What if he simply became Hydra's newest leader?
The concept sounded absurd at first glance.
But in Hydra?
It was practically tradition.
A completely unknown leader appearing out of nowhere while the rest of the organization remained clueless had happened multiple times before.
Whitehall was the perfect example.
Back during World War II, he had been one of Hydra's senior commanders. After the war ended, the Howling Commandos destroyed his operations, and Agent Peggy Carter personally oversaw the raid that dragged him into prison.
Everyone assumed he would rot there until death claimed him.
Instead, decades later, his followers broke him out.
Using cells harvested from an Inhuman, Whitehall restored his youth and returned to power seemingly from nowhere, reclaiming a seat among Hydra's supreme leadership.
Then there was Baron Heinrich Zemo.
Another major Hydra figure from the Red Skull era.
Another ghost from World War II who vanished for decades without explanation.
Most people assumed he was long dead.
Then suddenly, without warning, he resurfaced and reclaimed authority as if he had never left.
Hydra liked to present itself as a vast, sophisticated organization.
In reality, its internal management structure was complete chaos.
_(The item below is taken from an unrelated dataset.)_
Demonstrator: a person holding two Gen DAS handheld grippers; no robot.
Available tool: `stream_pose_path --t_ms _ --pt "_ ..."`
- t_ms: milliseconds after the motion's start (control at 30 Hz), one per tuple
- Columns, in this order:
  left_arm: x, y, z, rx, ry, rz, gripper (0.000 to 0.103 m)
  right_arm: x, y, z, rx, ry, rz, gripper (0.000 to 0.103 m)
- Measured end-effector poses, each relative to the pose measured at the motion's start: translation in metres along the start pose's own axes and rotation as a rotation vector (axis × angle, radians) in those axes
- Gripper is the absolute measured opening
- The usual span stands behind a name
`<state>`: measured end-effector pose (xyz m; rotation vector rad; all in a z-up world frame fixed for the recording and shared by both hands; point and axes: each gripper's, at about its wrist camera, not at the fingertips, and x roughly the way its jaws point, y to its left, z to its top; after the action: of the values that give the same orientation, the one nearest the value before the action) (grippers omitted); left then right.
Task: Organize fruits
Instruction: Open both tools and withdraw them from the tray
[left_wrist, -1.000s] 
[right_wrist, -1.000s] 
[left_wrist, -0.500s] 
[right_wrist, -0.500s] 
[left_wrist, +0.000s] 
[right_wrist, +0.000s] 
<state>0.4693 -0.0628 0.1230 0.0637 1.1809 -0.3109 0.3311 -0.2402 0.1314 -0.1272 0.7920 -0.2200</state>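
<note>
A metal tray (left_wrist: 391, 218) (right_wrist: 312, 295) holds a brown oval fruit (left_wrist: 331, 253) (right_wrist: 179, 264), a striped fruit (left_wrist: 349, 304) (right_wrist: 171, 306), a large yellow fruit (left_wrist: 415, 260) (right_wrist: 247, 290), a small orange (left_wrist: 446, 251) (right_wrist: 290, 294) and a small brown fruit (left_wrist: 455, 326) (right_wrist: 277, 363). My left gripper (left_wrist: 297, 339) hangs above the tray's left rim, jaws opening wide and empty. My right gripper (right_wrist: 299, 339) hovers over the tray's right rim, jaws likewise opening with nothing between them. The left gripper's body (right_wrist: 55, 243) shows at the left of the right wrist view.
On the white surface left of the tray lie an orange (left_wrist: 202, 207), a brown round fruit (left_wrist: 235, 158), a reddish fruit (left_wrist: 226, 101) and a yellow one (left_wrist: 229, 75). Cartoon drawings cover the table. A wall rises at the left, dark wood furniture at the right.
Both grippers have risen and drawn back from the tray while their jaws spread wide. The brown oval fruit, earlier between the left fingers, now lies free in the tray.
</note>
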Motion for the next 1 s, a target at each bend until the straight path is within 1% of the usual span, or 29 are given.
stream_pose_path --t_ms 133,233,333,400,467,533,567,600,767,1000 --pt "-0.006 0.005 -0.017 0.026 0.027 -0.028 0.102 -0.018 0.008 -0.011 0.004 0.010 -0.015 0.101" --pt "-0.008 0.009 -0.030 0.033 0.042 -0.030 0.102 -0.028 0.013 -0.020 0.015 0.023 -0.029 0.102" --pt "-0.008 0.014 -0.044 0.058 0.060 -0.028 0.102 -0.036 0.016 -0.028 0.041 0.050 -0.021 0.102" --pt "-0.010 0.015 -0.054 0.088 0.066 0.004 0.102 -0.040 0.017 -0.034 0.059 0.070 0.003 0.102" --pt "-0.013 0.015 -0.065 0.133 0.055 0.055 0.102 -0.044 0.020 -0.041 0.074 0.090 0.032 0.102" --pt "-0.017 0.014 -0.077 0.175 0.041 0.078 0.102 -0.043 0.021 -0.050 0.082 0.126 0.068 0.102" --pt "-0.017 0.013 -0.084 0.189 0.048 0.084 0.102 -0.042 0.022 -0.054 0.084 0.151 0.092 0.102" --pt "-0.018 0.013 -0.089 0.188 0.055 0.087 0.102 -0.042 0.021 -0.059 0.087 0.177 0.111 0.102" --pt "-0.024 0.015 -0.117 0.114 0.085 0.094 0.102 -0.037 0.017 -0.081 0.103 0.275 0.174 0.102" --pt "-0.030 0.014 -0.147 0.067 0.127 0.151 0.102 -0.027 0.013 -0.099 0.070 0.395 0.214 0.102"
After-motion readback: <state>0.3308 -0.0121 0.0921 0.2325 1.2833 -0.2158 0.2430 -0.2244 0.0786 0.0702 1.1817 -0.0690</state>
Each leader ruled their own territory independently. They cooperated when necessary, but most operated more like rival warlords than members of a unified hierarchy.
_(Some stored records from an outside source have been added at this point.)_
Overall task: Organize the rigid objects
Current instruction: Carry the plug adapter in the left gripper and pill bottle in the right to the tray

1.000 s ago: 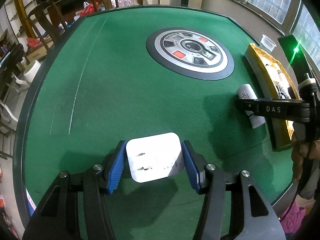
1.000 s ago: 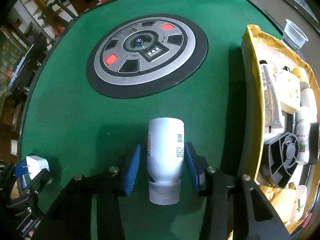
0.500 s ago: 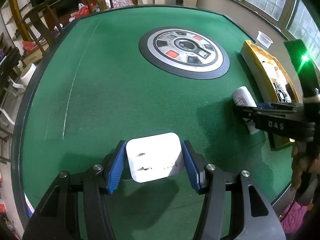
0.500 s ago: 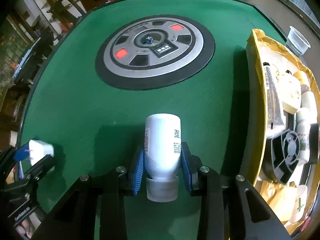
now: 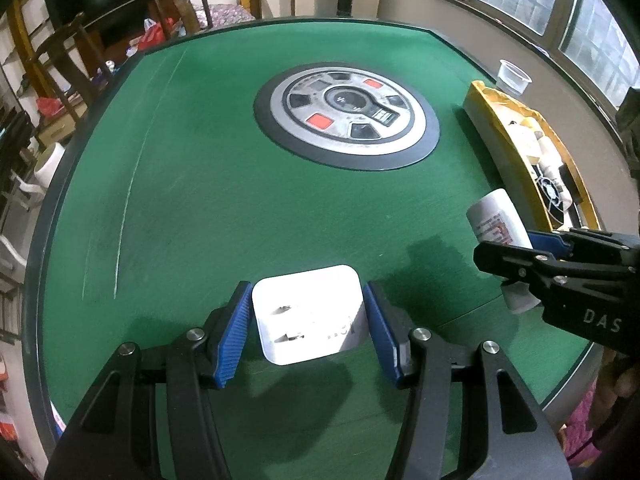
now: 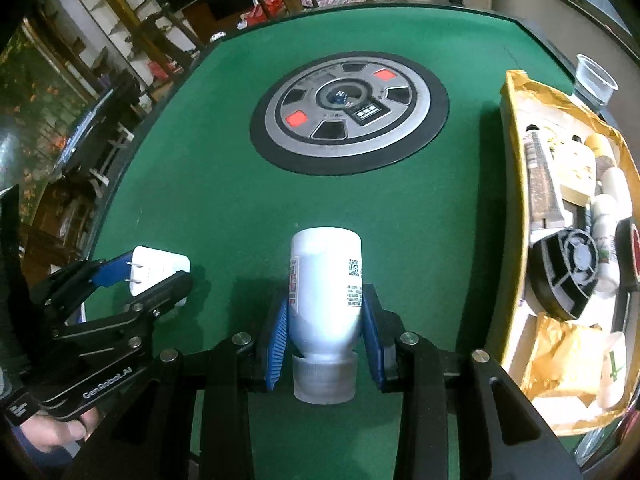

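Note:
My left gripper (image 5: 306, 328) is shut on a white plug adapter (image 5: 310, 314), prongs up, held above the green table (image 5: 200, 200). It also shows in the right wrist view (image 6: 158, 272). My right gripper (image 6: 324, 340) is shut on a white bottle (image 6: 326, 292), grey cap toward me, lifted off the felt. The bottle shows in the left wrist view (image 5: 498, 224) too, in the black gripper at the right.
A round grey and black control panel (image 6: 348, 112) sits in the table's middle. A yellow-lined box (image 6: 516, 184) with tubes, bottles and a black fan (image 6: 568, 272) lies along the right edge. A clear plastic cup (image 6: 594, 80) stands behind it.
The right gripper has closed on the white bottle and lifted it off the table. The left gripper keeps holding the adapter and has risen a little.

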The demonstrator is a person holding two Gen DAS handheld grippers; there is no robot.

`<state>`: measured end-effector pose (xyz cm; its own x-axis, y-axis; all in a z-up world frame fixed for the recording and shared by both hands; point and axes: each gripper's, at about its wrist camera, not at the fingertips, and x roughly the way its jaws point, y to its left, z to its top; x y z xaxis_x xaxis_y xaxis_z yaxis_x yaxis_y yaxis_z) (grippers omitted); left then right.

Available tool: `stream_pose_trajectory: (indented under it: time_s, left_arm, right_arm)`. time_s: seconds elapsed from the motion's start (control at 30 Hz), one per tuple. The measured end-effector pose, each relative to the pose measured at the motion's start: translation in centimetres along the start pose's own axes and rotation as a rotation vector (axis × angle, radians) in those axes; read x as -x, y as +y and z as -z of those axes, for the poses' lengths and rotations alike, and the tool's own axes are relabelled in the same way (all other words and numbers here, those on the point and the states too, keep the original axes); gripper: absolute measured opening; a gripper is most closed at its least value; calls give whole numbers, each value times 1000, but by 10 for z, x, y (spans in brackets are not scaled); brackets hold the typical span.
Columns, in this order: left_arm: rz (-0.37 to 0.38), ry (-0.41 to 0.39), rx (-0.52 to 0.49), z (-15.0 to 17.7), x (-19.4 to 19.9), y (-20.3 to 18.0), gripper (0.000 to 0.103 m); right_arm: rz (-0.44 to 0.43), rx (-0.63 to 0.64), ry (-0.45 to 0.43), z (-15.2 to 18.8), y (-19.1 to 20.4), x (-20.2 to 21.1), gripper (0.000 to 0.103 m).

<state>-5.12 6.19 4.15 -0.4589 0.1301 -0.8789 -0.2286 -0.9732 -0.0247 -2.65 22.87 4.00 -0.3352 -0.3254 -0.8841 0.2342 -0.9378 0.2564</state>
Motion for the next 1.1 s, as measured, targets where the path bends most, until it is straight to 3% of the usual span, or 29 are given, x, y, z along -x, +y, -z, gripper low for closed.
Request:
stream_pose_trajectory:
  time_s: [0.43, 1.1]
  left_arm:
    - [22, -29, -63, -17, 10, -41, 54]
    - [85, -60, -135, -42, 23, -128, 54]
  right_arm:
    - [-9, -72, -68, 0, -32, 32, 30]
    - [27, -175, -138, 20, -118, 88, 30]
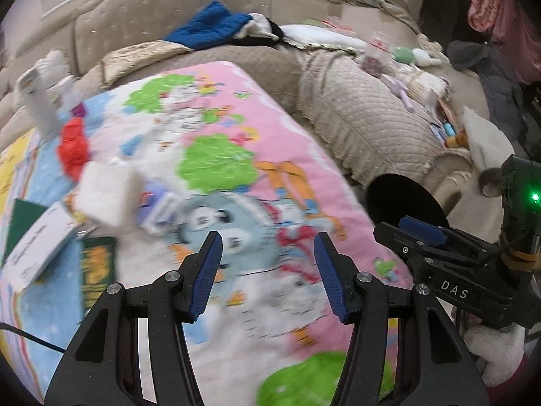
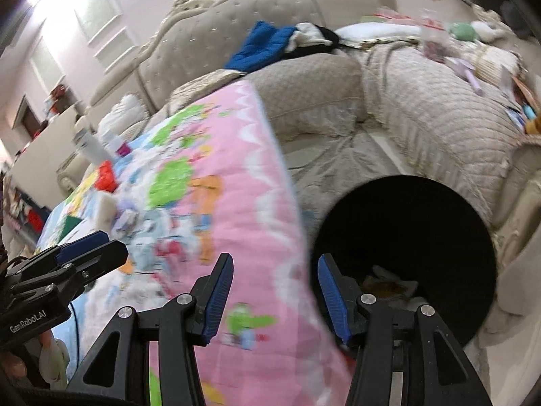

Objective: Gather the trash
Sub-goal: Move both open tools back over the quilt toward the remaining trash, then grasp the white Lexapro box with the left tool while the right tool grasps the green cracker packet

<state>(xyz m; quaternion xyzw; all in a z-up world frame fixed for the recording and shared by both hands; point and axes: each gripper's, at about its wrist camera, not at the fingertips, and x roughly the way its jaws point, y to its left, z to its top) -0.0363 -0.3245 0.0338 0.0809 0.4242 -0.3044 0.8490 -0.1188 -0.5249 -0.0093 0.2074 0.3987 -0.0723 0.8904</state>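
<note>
My left gripper (image 1: 268, 257) is open and empty above a pink cartoon-print quilt (image 1: 209, 128). Trash lies at the quilt's left: a crumpled white tissue (image 1: 108, 193), a red wrapper (image 1: 72, 145), a small printed packet (image 1: 159, 211), a white card (image 1: 37, 247) and a green packet (image 1: 96, 270). My right gripper (image 2: 275, 284) is open and empty, over the quilt's right edge (image 2: 267, 237) beside a black round bin (image 2: 405, 237) with some trash (image 2: 389, 284) inside. The bin also shows in the left wrist view (image 1: 402, 199). The right gripper appears there too (image 1: 422, 233).
A beige tufted sofa (image 1: 365, 115) curves behind, with a blue cloth (image 1: 206, 28), a white pillow (image 1: 324, 37), toys and pens (image 1: 449, 132) on it. A white bottle (image 1: 39, 101) stands at the quilt's far left. Clothes (image 1: 490, 6) hang at top right.
</note>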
Being a "Hydra leader" was less about official rank and more about raw power.
If you had enough weapons, soldiers, influence, and resources, you could sit down at the table and declare yourself important.
And Hydra's recruitment standards only made things worse.
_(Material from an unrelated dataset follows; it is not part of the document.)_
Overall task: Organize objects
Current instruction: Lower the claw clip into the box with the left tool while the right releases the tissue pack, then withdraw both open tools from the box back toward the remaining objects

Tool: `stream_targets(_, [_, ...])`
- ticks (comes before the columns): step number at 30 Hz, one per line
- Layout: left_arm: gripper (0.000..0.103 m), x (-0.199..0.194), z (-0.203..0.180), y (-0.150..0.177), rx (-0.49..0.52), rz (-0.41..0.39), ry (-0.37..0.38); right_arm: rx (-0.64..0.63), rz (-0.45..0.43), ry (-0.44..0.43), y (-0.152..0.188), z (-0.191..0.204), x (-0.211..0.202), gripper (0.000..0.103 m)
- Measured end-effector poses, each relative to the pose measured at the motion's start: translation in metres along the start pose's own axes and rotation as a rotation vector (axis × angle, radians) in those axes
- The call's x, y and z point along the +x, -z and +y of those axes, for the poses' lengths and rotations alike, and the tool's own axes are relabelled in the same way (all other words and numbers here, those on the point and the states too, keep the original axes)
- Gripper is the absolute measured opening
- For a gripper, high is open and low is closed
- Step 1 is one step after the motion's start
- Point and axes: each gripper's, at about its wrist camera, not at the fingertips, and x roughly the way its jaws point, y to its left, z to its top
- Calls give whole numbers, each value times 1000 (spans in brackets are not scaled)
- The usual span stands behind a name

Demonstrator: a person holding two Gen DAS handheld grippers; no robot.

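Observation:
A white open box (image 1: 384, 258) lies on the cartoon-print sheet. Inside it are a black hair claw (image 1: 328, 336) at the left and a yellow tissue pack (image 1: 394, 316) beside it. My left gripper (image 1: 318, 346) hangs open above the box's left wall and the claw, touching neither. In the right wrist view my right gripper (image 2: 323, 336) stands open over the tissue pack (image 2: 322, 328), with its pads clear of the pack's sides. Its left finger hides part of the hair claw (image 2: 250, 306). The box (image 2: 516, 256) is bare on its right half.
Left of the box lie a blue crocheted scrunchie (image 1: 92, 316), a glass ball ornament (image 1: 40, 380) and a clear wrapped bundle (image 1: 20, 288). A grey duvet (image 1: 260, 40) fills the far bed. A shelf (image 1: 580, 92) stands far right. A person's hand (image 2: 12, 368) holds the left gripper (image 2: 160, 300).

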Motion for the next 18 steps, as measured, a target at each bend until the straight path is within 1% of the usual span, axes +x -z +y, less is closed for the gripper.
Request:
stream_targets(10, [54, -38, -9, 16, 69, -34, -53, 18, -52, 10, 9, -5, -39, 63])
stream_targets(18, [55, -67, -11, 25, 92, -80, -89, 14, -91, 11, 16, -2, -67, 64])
The organization aggressively absorbed talent from everywhere, often with almost no vetting whatsoever. If someone was useful, Hydra took them.
Half the time, members didn't even know who else belonged to the organization.
Two Hydra agents could pass each other in a hallway without realizing they worked for the same people.
The only reliable identification method left was their ridiculous slogan.
"Hail Hydra."
Honestly, that explained a lot.
During the events surrounding the Avengers, Steve Rogers had apparently tricked undercover Hydra agents simply by casually saying the phrase aloud.
Which meant identifying Hydra spies was theoretically simple.
Walk through S.H.I.E.L.D. headquarters saying "Hail Hydra" often enough, and eventually somebody would answer back.
As for Garrett...
Truthfully, he had never cared much about Hydra's ideology in the first place.
Nor had he ever felt particularly loyal toward Pierce.
He joined Hydra for the same reason countless others did:
Resources.
Protection.
Opportunity.
A stable place inside the machine.
As he aged, Garrett's health deteriorated rapidly. Then came the terminal illness.
Desperate to save himself, he used Hydra's resources to launch the Centipede Project, obsessively researching variants of the Super Soldier Serum in hopes of curing diseases modern medicine couldn't touch.
Progress had been painfully slow.
Every formula came with flaws. Instability. Rejection. Failure.
All he had truly managed to accomplish was delaying his own death.
And time was running out.
Garrett had heard that Baron Strucker possessed Hydra's most advanced superhuman research division, but Strucker's faction was filled with fanatics and extremists Garrett wanted nothing to do with.
Worse, Strucker guarded his discoveries obsessively. Even trusted subordinates rarely gained access.
Then there was Drex Valen.
The man had already developed revolutionary treatments for AIDS and polio.
Garrett originally thought Drex might become humanity's greatest medical scientist.
Instead, Drex abruptly shifted his focus toward Super Soldier research...
And without anyone realizing it, he handed the world the greatest shock imaginable.
He turned himself into the strongest man alive.
At this point, Garrett had seriously considered defecting.
Telling Drex the truth about Hydra's survival.
Not out of morality.
Not out of guilt.
He simply wanted to live.
His body was failing faster every day, and deep down, he no longer believed the Centipede Project could save him.
The only thing stopping him was uncertainty.
He had no idea how Drex Valen treated former Hydra members.
If the man happened to possess an uncompromising hatred toward Hydra...
Then walking through that door would basically amount to delivering himself to execution personally.